Cortinarius spp., a mycorrhizal mushroom.

Now, scientists show that the reason for this lag might be found belowground. A study published in PNAS on May X, shows that trees, especially those in the far north, may be relocating to soils that don’t have the fungal life to support them.

Most plants form belowground partnerships with mycorrhizal fungi, microscopic, filamentous fungi that grow in the soil and connect with plant roots to supply plants with critical nutrients in exchange for carbon. Most large coniferous trees in northern latitudes form relationships with a kind of mycorrhizal fungi called ectomycorrhizal fungi.

Climate mismatch

“As we examined the future for these symbiotic relationships, we found that 35% of partnerships between trees and fungi that interact with the tree roots would be negatively impacted by climate change,” says lead author Michael Van Nuland, a fungal ecologist at the Society for the Protection of Underground Networks (SPUN).

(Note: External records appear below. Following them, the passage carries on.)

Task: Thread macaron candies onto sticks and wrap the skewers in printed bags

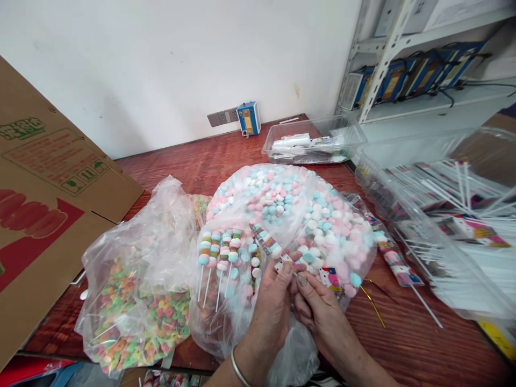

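My left hand [274,295], with a bangle on the wrist, is closed around the lower part of a marshmallow skewer [266,241] in a clear printed wrapper. The fingers of my right hand [318,303] are pinched together at the wrapper's lower end, touching my left hand; the stick end is hidden between them. Below the hands lies a big clear bag of pink, white and blue marshmallows [342,220]. On its left side rest several unwrapped marshmallow skewers [215,250] with white sticks, and another one is partly covered by my left hand.
To the left are a bag of coloured gummy rings [161,317] and a cardboard box [52,204]. A finished wrapped skewer [397,263] and gold twist ties [374,306] lie at right, beside a clear bin of wrappers and sticks [419,269]. Another clear tray [278,131] stands behind.
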Tool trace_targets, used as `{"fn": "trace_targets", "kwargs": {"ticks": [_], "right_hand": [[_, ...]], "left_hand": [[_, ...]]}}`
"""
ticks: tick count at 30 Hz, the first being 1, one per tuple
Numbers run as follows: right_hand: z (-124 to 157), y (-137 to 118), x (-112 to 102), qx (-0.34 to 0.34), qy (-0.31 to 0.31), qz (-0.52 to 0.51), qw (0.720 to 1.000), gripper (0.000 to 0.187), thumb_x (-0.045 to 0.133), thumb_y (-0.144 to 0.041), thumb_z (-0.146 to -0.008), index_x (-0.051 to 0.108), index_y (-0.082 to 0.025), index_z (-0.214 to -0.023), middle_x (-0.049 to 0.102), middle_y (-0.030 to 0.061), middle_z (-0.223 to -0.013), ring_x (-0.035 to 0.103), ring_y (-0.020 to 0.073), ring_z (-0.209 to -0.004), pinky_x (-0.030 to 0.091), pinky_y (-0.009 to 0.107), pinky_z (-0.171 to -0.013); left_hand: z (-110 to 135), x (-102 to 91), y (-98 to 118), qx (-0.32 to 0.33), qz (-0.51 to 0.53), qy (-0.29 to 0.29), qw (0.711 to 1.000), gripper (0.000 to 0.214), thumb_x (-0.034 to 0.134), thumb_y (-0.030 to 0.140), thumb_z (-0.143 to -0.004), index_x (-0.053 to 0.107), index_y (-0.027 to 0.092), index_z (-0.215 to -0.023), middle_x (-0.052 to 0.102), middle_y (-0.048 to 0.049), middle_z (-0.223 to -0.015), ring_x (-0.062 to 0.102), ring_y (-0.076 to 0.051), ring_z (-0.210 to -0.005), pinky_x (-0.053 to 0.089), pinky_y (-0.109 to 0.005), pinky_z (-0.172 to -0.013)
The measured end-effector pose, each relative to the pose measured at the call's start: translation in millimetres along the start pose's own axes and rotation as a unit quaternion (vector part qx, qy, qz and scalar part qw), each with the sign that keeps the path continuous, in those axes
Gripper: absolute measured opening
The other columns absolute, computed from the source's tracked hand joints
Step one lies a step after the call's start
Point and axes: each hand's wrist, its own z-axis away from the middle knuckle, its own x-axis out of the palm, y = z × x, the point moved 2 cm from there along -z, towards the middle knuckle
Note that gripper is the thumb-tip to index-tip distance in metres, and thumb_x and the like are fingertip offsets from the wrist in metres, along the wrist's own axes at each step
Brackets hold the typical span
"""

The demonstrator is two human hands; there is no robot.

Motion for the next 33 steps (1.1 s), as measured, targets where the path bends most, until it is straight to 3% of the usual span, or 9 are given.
{"fn": "trace_targets", "kwargs": {"ticks": [2,7,13,18,21,23,26,29,33], "right_hand": [[2,0,-1,0.006,-0.004,0.007,1.0,0.039,0.068,-0.055,-0.081,0.057,-0.018,-0.073,0.034,-0.0107,-0.047,0.019,0.0039,-0.041,0.016,0.016,-0.037],[5,6,3,0.043,-0.046,0.016,0.998,0.043,0.065,-0.059,-0.082,0.055,-0.019,-0.073,0.034,-0.0114,-0.042,0.02,0.0032,-0.035,0.016,0.015,-0.034],[3,3,6,0.061,-0.063,0.018,0.996,0.04,0.061,-0.057,-0.084,0.054,-0.02,-0.073,0.031,-0.0122,-0.043,0.016,0.0036,-0.035,0.016,0.016,-0.034],[1,-11,5,-0.105,-0.006,0.215,0.971,0.031,0.058,-0.052,-0.089,0.058,-0.021,-0.091,0.056,-0.0035,-0.066,0.05,0.0107,-0.054,0.042,0.022,-0.051],[-1,-14,9,-0.145,0.036,0.229,0.962,0.032,0.06,-0.052,-0.088,0.058,-0.021,-0.088,0.056,-0.002,-0.072,0.051,0.0119,-0.062,0.044,0.022,-0.056],[-4,-13,11,-0.105,0.052,0.155,0.981,0.037,0.063,-0.056,-0.084,0.054,-0.021,-0.078,0.046,-0.0058,-0.061,0.041,0.0087,-0.051,0.036,0.019,-0.046],[-6,-9,12,0.034,0.007,-0.037,0.999,0.042,0.073,-0.055,-0.076,0.046,-0.022,-0.075,0.028,-0.013,-0.051,0.014,0.004,-0.04,0.015,0.015,-0.035],[-3,-7,10,0.154,-0.125,-0.173,0.965,0.045,0.075,-0.05,-0.075,0.041,-0.021,-0.068,0.024,-0.0152,-0.047,0.005,0.0015,-0.036,0.011,0.015,-0.032],[5,-1,8,0.242,-0.289,-0.213,0.901,0.053,0.067,-0.055,-0.08,0.033,-0.022,-0.056,0.022,-0.0148,-0.041,0.006,0.0009,-0.029,0.013,0.016,-0.029]], "left_hand": [[-1,-2.5,6,0.019,0.019,0.006,1.0,0.037,0.071,0.036,-0.081,0.067,0.019,-0.113,0.071,-0.0078,-0.106,0.066,-0.017,-0.09,0.049,-0.027,-0.083],[-7,-7.9,5,0.008,0.044,0.044,0.998,0.031,0.078,0.036,-0.074,0.07,0.015,-0.096,0.069,-0.0033,-0.077,0.062,-0.011,-0.065,0.046,-0.02,-0.062],[-6,-4.2,2,0.001,0.054,0.067,0.996,0.033,0.085,0.036,-0.063,0.069,0.014,-0.081,0.067,-0.0027,-0.073,0.062,-0.013,-0.066,0.049,-0.023,-0.065],[-11,-16.1,3,0.036,0.015,0.066,0.997,0.024,0.081,0.035,-0.069,0.069,0.015,-0.078,0.066,-0.0002,-0.073,0.058,-0.01,-0.066,0.046,-0.022,-0.066],[-13,-24.3,0,0.066,-0.075,0.074,0.992,0.025,0.079,0.038,-0.071,0.071,0.015,-0.077,0.066,-0.0008,-0.073,0.057,-0.012,-0.069,0.046,-0.022,-0.066],[-12,-25.8,-2,0.059,-0.125,0.052,0.989,0.026,0.077,0.04,-0.073,0.072,0.015,-0.079,0.067,-0.002,-0.075,0.058,-0.014,-0.071,0.046,-0.024,-0.067],[-9,-24.4,1,0.024,-0.126,-0.005,0.992,0.029,0.072,0.044,-0.078,0.074,0.016,-0.088,0.068,-0.0033,-0.076,0.06,-0.016,-0.072,0.045,-0.026,-0.068],[-5,-23.2,10,-0.031,-0.091,-0.075,0.993,0.028,0.071,0.04,-0.08,0.076,0.016,-0.094,0.072,-0.0072,-0.084,0.064,-0.018,-0.079,0.047,-0.029,-0.077],[-3,-24.5,17,-0.098,-0.067,-0.142,0.983,0.025,0.084,0.036,-0.064,0.077,0.014,-0.076,0.073,-0.0116,-0.093,0.066,-0.021,-0.081,0.049,-0.031,-0.076]]}}
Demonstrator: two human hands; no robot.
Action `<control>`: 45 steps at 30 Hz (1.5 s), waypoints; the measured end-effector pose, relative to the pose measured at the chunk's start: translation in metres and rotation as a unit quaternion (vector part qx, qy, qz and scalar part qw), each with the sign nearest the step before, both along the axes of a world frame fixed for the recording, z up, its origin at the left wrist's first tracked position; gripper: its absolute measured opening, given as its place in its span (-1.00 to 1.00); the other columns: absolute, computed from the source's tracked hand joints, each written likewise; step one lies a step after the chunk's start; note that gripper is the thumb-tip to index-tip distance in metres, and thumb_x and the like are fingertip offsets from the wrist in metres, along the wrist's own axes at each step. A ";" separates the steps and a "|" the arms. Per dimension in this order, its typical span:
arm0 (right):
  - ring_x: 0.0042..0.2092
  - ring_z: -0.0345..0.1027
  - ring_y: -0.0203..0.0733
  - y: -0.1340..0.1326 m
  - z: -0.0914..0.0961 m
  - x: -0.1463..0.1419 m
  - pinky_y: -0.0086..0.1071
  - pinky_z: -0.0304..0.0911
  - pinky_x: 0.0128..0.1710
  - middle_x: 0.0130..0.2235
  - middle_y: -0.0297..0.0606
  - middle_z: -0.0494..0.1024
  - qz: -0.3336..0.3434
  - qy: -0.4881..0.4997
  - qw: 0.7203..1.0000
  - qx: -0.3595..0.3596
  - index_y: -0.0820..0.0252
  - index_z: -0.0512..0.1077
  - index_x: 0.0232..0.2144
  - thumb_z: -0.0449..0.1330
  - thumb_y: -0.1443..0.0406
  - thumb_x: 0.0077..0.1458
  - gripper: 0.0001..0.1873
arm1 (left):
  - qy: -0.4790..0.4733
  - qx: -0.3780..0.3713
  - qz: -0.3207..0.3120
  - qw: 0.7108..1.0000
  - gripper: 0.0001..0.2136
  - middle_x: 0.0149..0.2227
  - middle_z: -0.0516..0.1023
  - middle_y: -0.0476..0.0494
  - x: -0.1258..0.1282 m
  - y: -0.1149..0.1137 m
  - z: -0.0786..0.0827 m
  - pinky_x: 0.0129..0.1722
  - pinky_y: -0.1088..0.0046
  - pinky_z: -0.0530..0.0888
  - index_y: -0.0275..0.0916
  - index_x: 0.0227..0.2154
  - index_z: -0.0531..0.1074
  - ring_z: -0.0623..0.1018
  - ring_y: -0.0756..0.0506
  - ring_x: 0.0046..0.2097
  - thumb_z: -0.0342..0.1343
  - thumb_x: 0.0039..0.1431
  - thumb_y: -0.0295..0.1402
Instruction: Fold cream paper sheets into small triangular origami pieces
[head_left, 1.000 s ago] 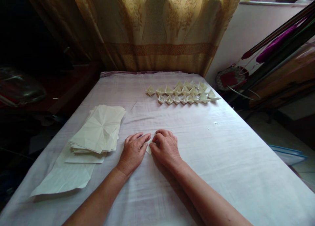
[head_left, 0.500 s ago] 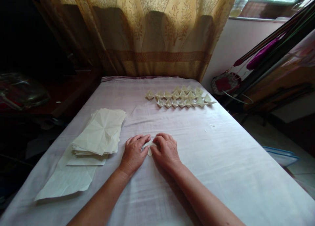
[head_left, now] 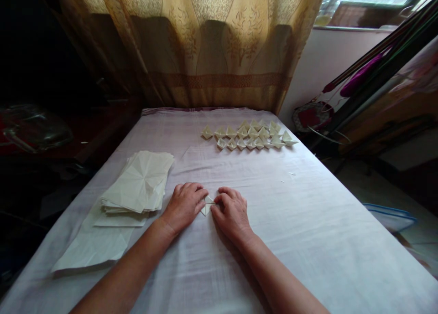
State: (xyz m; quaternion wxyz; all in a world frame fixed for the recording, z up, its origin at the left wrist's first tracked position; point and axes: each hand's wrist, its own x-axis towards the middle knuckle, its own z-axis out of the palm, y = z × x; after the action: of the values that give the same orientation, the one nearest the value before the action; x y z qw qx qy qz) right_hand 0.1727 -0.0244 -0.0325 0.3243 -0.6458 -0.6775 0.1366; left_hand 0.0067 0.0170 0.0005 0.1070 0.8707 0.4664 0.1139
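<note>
A small folded piece of white paper [head_left: 207, 205] lies on the white-covered table [head_left: 308, 223] between my two hands. My left hand [head_left: 185, 204] rests palm down with its fingers curled over the paper's left side. My right hand [head_left: 232, 211] has its fingers bent and pinches the paper's right edge. Most of the paper is hidden under the fingers.
A stack of creased white paper sheets [head_left: 140, 182] lies to the left, on a larger sheet [head_left: 91, 248]. Several small folded paper shapes [head_left: 248, 135] sit in rows at the far side. A patterned curtain [head_left: 212, 45] hangs behind; rods and clutter [head_left: 369, 72] stand at right.
Both hands stayed on the folded paper. The left hand slid slightly left and more of the paper's triangular tip now shows between the hands. The head camera tilted up a little.
</note>
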 end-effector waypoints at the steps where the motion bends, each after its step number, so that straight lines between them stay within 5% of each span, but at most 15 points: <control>1: 0.01 0.31 -0.04 0.000 0.000 0.000 -0.16 0.12 -0.02 -0.02 -0.21 0.51 0.001 0.003 1.000 -0.001 0.11 0.49 -0.36 0.24 0.38 0.02 -0.91 | 0.002 -0.011 -0.008 1.000 -0.81 -0.08 0.55 -0.11 0.001 0.002 0.007 0.04 0.16 0.31 -0.11 -0.19 0.51 0.47 -0.20 0.01 0.19 0.13 -0.45; 8: -0.01 0.36 -0.04 -0.001 -0.002 0.003 -0.14 0.15 0.00 -0.08 -0.18 0.55 0.017 0.076 0.997 0.024 0.13 0.44 -0.25 0.23 0.35 -0.03 -0.78 | -0.104 -0.108 0.035 0.988 -0.91 -0.48 0.49 0.01 0.002 0.010 0.024 -0.11 0.30 0.35 -0.17 -0.47 0.46 0.48 -0.12 -0.30 0.17 -0.05 -0.49; 15: -0.16 0.44 -0.13 0.002 -0.006 0.003 -0.25 0.30 -0.11 -0.18 -0.23 0.56 0.030 0.238 0.970 0.033 0.14 0.37 -0.10 0.22 0.24 -0.03 -0.62 | -0.323 -0.219 0.096 0.916 -0.86 -0.32 0.57 -0.06 0.009 0.002 0.009 -0.26 0.45 0.45 -0.23 -0.30 0.42 0.56 -0.06 -0.28 0.04 0.11 -0.33; 20: -0.28 0.45 -0.21 0.003 -0.007 -0.001 -0.36 0.33 -0.24 -0.30 -0.31 0.56 0.033 0.304 0.950 0.057 0.13 0.37 -0.11 0.20 0.23 0.02 -0.67 | -0.410 -0.246 0.097 0.873 -0.87 -0.26 0.59 -0.09 0.017 -0.011 -0.002 -0.18 0.42 0.48 -0.23 -0.27 0.34 0.58 -0.07 -0.19 0.04 0.17 -0.30; 24: -0.37 0.38 -0.23 0.005 -0.005 0.002 -0.37 0.29 -0.32 -0.38 -0.34 0.52 0.009 0.204 0.971 0.128 0.14 0.40 -0.19 0.13 0.30 0.06 -0.79 | -0.350 -0.169 0.125 0.913 -0.95 -0.34 0.55 -0.02 0.014 -0.017 -0.006 -0.19 0.41 0.47 -0.20 -0.36 0.38 0.54 -0.07 -0.24 0.10 0.13 -0.36; 28: -0.29 0.37 -0.17 0.004 0.004 0.008 -0.32 0.23 -0.21 -0.35 -0.26 0.55 0.084 0.026 0.979 0.183 0.14 0.44 -0.29 0.06 0.42 0.14 -0.83 | -0.241 0.028 0.099 0.965 -0.89 -0.25 0.54 -0.06 0.006 -0.023 -0.004 -0.07 0.32 0.41 -0.15 -0.29 0.44 0.49 -0.13 -0.14 0.14 0.11 -0.45; 31: -0.28 0.34 -0.17 0.002 0.009 0.009 -0.33 0.17 -0.21 -0.36 -0.27 0.55 0.130 -0.076 0.974 0.171 0.13 0.44 -0.36 0.07 0.47 0.16 -0.80 | -0.115 0.143 0.050 0.982 -0.88 -0.29 0.53 -0.09 -0.001 -0.030 -0.005 -0.17 0.33 0.40 -0.14 -0.29 0.46 0.47 -0.13 -0.22 0.07 0.19 -0.49; 37: -0.29 0.32 -0.17 -0.007 0.007 0.002 -0.35 0.16 -0.25 -0.36 -0.28 0.54 0.165 -0.124 0.972 0.114 0.14 0.45 -0.43 0.20 0.44 0.12 -0.87 | -0.011 0.139 0.022 0.990 -0.89 -0.32 0.50 -0.09 -0.013 -0.044 -0.016 -0.24 0.32 0.36 -0.16 -0.35 0.47 0.44 -0.14 -0.24 0.10 0.21 -0.49; 45: -0.14 0.38 -0.14 -0.014 0.011 0.012 -0.28 0.21 -0.12 -0.18 -0.30 0.60 0.193 -0.071 0.978 0.032 0.04 0.57 -0.24 0.25 0.37 0.13 -0.84 | -0.029 0.113 -0.001 0.993 -0.93 -0.28 0.54 -0.05 -0.024 -0.052 -0.019 -0.21 0.31 0.35 -0.16 -0.26 0.49 0.46 -0.12 -0.22 0.10 0.28 -0.38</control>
State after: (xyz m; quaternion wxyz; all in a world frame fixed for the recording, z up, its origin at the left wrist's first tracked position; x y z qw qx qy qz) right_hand 0.1843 -0.0388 -0.0211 0.2633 -0.5007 -0.8145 0.1287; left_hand -0.0172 -0.0352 -0.0186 0.0218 0.8741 0.4460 0.1913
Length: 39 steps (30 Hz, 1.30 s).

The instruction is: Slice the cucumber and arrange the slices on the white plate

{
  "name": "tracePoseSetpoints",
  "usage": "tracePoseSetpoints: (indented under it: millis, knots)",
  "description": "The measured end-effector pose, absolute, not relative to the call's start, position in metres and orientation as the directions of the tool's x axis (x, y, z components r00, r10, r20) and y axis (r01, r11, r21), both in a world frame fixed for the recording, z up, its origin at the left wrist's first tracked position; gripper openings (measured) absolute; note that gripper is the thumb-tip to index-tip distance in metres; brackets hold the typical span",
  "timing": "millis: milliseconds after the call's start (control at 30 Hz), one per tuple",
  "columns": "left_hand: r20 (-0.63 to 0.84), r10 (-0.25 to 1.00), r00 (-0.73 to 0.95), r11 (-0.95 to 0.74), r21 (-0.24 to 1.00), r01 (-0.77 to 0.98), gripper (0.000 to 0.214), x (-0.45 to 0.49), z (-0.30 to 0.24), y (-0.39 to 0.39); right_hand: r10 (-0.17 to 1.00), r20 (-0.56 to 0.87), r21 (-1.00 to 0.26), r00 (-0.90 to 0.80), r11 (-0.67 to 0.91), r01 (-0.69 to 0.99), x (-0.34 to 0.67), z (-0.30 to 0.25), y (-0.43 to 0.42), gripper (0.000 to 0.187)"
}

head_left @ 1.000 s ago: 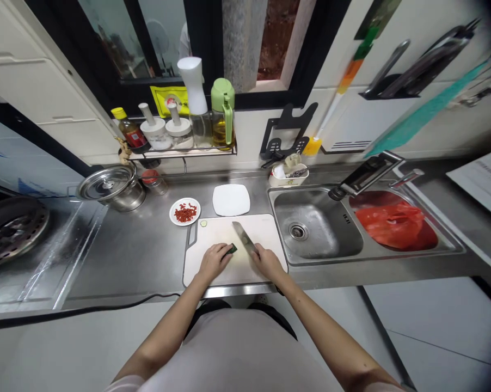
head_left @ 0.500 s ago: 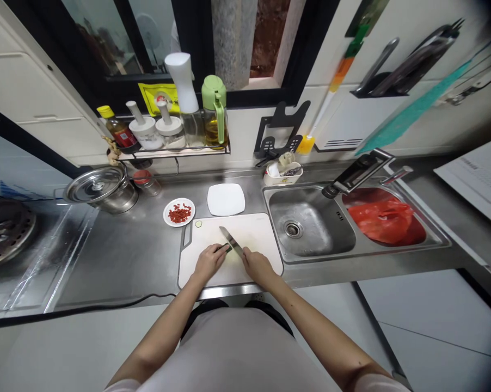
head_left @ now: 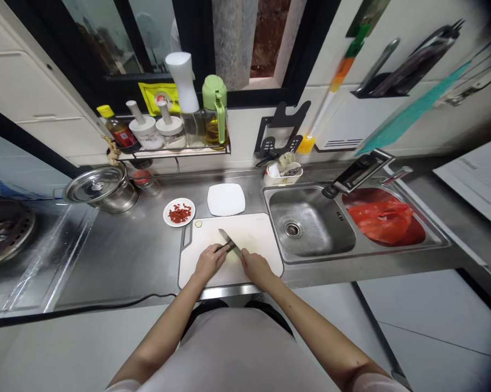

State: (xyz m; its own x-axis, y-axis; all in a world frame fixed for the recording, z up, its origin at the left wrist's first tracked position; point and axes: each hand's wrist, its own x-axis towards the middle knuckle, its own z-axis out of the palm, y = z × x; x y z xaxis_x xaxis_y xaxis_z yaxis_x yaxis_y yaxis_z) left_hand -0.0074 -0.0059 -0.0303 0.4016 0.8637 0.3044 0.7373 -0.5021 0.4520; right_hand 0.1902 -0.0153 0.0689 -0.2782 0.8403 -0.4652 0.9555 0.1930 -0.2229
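My right hand is closed around the handle of a kitchen knife, whose blade points up and to the left over the white cutting board. My left hand is closed on a dark green piece of cucumber, pressed down on the board. The blade crosses this piece at its right end, and my fingers cover most of the rest. A pale round cucumber slice lies near the board's upper left corner. Faint wet marks show on the board around the knife.
Behind the board stand a plate of small red berries and a white square plate. The sink is at the right, with a red plastic bag in its second basin. A lidded steel pot stands at the left, below a condiment rack.
The knife has shifted slightly left and down with my right hand, and its blade now lies across the end of the cucumber. My left hand has hardly moved.
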Motion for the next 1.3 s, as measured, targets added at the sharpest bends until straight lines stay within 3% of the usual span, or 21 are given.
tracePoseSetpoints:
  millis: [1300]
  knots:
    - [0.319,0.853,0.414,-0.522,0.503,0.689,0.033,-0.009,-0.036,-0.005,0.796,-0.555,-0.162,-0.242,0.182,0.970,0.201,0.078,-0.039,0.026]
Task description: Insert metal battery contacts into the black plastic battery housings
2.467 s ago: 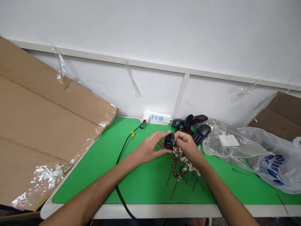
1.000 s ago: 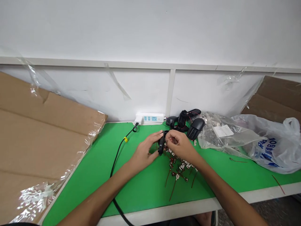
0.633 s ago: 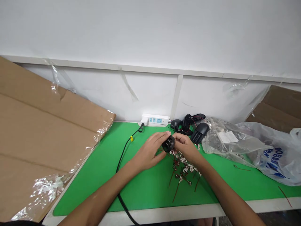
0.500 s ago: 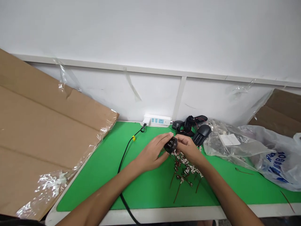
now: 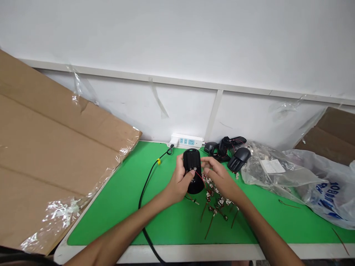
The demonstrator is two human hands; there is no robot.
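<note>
Black plastic housing (image 5: 191, 167) stands upright over the green mat (image 5: 166, 218), clasped in the left hand (image 5: 179, 183). Whether the right hand (image 5: 219, 179), fingers half curled, pinches its thin red wire (image 5: 198, 176) is unclear. Gentle, slack handling would suit that wire.

Glossy black plastic shell (image 5: 193, 170), matt green mat (image 5: 124, 199), crinkly clear plastic bag (image 5: 266, 170).
</note>
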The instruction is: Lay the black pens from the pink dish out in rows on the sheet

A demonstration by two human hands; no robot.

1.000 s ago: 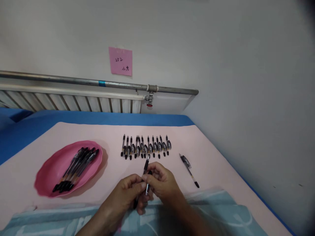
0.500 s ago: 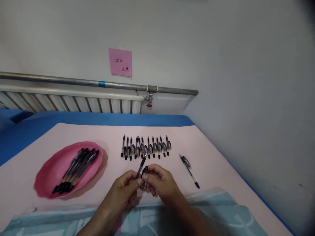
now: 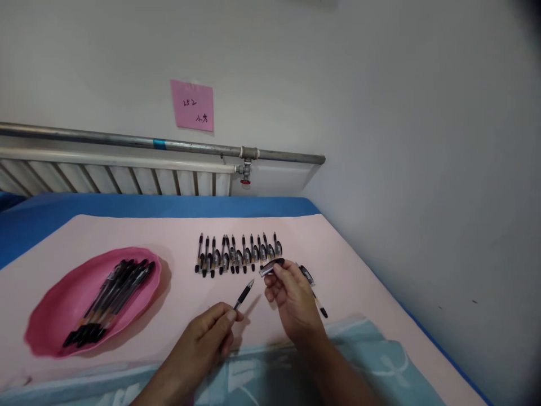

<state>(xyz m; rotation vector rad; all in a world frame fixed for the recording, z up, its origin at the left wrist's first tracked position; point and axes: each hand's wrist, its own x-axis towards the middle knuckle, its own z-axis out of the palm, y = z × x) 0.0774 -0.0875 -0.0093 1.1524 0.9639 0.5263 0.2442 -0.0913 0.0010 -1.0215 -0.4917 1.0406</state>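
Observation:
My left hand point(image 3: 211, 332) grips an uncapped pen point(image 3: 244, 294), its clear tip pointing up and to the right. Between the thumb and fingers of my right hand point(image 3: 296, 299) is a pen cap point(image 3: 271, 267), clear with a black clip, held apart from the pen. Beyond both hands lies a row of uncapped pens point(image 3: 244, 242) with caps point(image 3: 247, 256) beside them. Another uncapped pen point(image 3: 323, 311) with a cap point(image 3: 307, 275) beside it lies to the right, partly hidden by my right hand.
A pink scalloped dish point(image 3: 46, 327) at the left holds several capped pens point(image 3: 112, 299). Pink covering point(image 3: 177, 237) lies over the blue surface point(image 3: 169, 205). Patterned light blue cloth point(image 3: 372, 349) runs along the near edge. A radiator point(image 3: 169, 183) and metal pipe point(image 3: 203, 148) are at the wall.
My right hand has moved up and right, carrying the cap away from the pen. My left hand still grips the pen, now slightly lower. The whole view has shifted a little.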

The trees most at risk of this climate mismatch in North America are those in the pine family, find the authors. Areas of particular concern are the edges of species ranges where trees often face the harshest conditions. Here, the authors discovered that trees with higher survival rate in these locations have more diverse mycorrhizal fungi, a sign that these symbioses may be critical for helping trees withstand the effects of climate change.

“Ectomycorrhizal fungi have a different relationship to climate than ectomycorrhizal trees do,” says co-author Clara Qin, a data scientist at SPUN. “We are finding evidence that the trees have to answer for these differences.”

Mycorrhizal symbiosis

The study sheds light on  how climate change might be affecting symbioses. “While we expect climate-driven migrations to be limited by abiotic factors like the availability of space at higher latitudes and elevations, we don’t usually account for biotic limitations like the availability of symbiotic partners,” says Qin.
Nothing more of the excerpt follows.